**Assignment**
Reproduce all of the data word for word.

======== Data below

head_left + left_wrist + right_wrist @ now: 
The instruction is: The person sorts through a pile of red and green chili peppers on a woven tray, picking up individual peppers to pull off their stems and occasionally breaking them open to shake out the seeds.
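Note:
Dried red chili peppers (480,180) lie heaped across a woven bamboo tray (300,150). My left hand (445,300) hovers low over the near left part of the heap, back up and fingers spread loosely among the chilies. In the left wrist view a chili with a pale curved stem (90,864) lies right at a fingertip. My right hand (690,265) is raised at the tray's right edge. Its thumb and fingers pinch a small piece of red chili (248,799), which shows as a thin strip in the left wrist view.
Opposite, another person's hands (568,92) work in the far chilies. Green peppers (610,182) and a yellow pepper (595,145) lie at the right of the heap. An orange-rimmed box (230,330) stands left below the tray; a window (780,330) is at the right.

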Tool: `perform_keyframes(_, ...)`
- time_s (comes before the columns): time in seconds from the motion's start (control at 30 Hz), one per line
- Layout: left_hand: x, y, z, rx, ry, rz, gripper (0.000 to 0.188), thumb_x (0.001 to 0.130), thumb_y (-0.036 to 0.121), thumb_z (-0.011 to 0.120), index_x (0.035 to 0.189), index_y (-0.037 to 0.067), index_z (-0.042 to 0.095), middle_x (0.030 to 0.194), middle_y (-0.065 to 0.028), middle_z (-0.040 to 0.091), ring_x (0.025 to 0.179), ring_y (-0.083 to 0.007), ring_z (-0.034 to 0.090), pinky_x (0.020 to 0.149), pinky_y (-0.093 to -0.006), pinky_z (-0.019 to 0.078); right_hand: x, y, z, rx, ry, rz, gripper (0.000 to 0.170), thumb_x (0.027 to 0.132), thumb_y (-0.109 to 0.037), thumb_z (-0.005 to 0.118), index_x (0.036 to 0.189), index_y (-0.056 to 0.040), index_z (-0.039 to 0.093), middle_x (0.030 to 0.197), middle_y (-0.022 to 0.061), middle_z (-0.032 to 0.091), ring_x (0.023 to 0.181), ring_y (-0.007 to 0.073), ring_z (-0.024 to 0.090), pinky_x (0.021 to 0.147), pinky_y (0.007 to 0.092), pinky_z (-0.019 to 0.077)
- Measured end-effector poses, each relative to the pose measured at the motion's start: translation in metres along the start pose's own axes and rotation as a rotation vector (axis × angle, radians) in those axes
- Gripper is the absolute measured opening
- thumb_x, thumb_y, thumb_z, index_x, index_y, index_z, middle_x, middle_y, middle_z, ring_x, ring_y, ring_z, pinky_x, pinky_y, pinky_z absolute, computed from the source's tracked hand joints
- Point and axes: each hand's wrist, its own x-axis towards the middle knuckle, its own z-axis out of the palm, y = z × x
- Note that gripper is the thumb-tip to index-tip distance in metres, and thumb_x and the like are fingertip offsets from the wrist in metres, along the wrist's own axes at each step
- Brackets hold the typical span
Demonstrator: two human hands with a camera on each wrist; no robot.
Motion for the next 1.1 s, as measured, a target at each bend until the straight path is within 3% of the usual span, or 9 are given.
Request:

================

**Solution for this problem**
head_left + left_wrist + right_wrist @ now: 
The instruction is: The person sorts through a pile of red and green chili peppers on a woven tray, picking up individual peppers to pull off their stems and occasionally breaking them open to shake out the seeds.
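Note:
Dried red chili peppers (480,180) lie heaped across a woven bamboo tray (300,150). My left hand (445,300) hovers low over the near left part of the heap, back up and fingers spread loosely among the chilies. In the left wrist view a chili with a pale curved stem (90,864) lies right at a fingertip. My right hand (690,265) is raised at the tray's right edge. Its thumb and fingers pinch a small piece of red chili (248,799), which shows as a thin strip in the left wrist view.
Opposite, another person's hands (568,92) work in the far chilies. Green peppers (610,182) and a yellow pepper (595,145) lie at the right of the heap. An orange-rimmed box (230,330) stands left below the tray; a window (780,330) is at the right.
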
Tool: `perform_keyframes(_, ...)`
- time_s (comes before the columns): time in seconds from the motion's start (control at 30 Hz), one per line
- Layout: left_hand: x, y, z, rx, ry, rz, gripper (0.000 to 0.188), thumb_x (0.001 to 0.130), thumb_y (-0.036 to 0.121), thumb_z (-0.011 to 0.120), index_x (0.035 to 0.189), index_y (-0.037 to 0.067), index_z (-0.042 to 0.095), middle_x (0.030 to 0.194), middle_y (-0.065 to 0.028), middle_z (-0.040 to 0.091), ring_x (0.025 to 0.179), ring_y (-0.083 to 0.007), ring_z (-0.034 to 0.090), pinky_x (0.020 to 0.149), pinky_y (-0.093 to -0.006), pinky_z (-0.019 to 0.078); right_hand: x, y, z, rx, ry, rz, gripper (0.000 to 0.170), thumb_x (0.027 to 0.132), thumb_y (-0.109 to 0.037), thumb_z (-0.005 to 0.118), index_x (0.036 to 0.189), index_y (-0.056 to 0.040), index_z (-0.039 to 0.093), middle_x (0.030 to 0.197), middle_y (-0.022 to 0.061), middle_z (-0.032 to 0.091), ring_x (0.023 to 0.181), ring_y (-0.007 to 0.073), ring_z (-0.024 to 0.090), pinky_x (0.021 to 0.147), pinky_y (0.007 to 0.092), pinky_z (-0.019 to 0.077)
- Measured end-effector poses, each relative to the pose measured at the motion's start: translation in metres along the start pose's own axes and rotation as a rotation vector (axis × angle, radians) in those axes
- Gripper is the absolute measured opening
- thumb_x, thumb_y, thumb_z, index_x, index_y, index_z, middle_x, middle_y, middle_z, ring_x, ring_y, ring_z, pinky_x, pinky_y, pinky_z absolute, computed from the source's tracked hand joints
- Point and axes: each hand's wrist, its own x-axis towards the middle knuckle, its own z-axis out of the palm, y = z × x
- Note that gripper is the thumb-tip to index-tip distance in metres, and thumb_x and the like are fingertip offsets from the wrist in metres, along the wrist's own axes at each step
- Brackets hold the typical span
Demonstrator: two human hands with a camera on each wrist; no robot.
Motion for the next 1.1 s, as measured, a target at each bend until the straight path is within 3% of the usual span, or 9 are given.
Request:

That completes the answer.